Further, in a preferred embodiment, both ends of the gas collecting tank 2 are provided with tank body air outlets 22. Both ends of the gas collecting groove 2 are provided with groove body air outlets 22 which can be used for being connected with two suction air inlets 11, thereby improving the efficiency of outputting hot air from the gas collecting groove 2 and reducing the heat loss of the hot air in the conveying process.

In a further preferred embodiment, the bottom of the gas collection groove 2 is set to be lower at both ends and higher in the middle in the direction of extension of the gas collection groove 2. The tank body air outlets 22 at the two ends of the gas collecting tank 2 are connected with the suction air inlet 11, and pressure drop can be formed in the gas collecting tank 2; through the tank bottom that gathers the groove 2 with gas set up to both ends low and middle height for the pressure drop of gas gathering 2 inside of groove is more balanced, and the inside negative pressure of gas gathering 2 is more balanced promptly, and the outside pressure of a metal mesh shaping section of thick bamboo 4 is the same, and can provide more similar adsorption affinity for the material silk that falls on a metal mesh shaping section of thick bamboo 4, can make the ready-made cloth quality of non-woven fabrics more even.

In a further preferred embodiment, the width of the gas collecting groove 2 is set to be large at both ends and small in the middle in the extending direction of the gas collecting groove 2, thereby further improving the negative pressure balance degree in the gas collecting groove 2. The gas collecting groove 2 has a structure as shown in fig. 3, 5, and 6, in which the groove bottom of the gas collecting groove 2 is set to have two ends low and a middle high along the extending direction of the gas collecting groove 2, the groove width of the gas collecting groove 2 is set to have two ends large and a middle small along the extending direction of the gas collecting groove 2, and the gas collecting groove 2 is waist-drum-shaped as a whole, particularly, the lower half portion, as shown in fig. 3.

As a further preferred embodiment, the nonwoven fabric manufacturing apparatus further includes a fixing groove 3 provided along the extending direction of the gas collecting groove 2, the gas collecting groove 2 is fitted into the fixing groove 3, a notch of the fixing groove 3 abuts against the outer side of the groove wall of the gas collecting groove 2, and an accommodating space 31 is provided between the inner side surface of the groove wall of the fixing groove 3 and the outer side surface of the groove wall of the gas collecting groove 2. Since the hot air reaching the metal mesh forming cylinder 4 still has a certain high temperature, the accommodating space 31 can be used for accommodating cooling liquid such as water, thereby reducing adverse effects of the hot air on the equipment and adverse effects of residual heat of the hot air on the cloth forming quality of the non-woven fabric.
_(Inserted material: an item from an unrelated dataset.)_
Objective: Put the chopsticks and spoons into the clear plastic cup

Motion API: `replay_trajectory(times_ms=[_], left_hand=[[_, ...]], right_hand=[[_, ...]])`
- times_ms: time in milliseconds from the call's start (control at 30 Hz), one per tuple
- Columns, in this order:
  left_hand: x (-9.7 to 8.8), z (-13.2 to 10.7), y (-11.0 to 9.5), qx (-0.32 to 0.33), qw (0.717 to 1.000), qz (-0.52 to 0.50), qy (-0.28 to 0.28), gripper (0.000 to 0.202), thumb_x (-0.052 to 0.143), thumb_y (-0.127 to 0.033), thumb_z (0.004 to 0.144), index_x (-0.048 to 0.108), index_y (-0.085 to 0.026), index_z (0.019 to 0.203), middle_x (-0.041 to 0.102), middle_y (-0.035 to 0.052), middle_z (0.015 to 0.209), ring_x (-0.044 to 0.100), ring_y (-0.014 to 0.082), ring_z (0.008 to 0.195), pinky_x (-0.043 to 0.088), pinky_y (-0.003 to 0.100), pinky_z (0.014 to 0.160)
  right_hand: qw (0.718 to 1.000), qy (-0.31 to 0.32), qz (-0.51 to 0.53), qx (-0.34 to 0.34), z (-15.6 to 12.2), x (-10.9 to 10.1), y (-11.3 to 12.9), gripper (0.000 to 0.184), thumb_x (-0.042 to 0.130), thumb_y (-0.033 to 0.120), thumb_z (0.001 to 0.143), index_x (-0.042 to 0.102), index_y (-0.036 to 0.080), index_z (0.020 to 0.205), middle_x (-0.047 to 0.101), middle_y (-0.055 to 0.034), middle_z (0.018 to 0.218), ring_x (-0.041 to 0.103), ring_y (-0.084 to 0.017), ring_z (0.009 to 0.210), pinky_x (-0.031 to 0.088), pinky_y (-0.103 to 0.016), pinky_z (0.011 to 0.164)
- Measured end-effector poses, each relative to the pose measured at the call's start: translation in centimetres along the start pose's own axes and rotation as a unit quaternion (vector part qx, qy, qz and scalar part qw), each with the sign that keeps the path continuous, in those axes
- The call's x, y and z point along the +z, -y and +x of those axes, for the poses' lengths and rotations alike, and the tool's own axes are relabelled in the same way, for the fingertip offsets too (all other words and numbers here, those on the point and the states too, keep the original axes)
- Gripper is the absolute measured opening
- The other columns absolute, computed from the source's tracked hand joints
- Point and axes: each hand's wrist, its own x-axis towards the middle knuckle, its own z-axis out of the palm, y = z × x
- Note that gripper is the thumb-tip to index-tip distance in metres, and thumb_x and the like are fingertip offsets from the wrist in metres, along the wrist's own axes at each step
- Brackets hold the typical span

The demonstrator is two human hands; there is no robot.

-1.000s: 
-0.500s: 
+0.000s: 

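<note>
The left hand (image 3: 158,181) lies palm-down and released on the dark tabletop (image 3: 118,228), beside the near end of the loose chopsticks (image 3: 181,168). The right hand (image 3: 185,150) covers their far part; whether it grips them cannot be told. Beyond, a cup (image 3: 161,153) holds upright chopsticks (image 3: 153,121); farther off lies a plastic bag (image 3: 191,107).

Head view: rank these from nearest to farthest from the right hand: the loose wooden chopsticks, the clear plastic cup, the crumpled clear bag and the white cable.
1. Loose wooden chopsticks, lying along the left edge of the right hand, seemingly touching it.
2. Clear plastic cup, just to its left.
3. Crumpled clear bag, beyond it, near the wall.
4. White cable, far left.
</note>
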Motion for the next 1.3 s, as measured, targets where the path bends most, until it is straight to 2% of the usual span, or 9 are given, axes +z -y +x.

The notch of fixed slot 3 and the cell wall accessible welding of gaseous groove 2 of gathering realize fixedly such as riveting, joint.

Further, as a preferred embodiment, the nonwoven fabric manufacturing apparatus further includes a metal mesh forming cylinder 4, and a rotating body 41, the fixing groove 3 is provided in the metal mesh forming cylinder 4, the rotating body 41 is provided between an outer wall surface of the fixing groove 3 and an inner wall surface of the metal mesh forming cylinder 4, and the rotating body 41 is in contact with the outer wall surface of the fixing groove 3 and the inner wall surface of the metal mesh forming cylinder 4, respectively. As shown in fig. 4, the rotating body 41 may be provided in the form of balls, rollers, or the like, and effects rotation of the wire forming drum 4 in the circumferential direction during the cloth forming process.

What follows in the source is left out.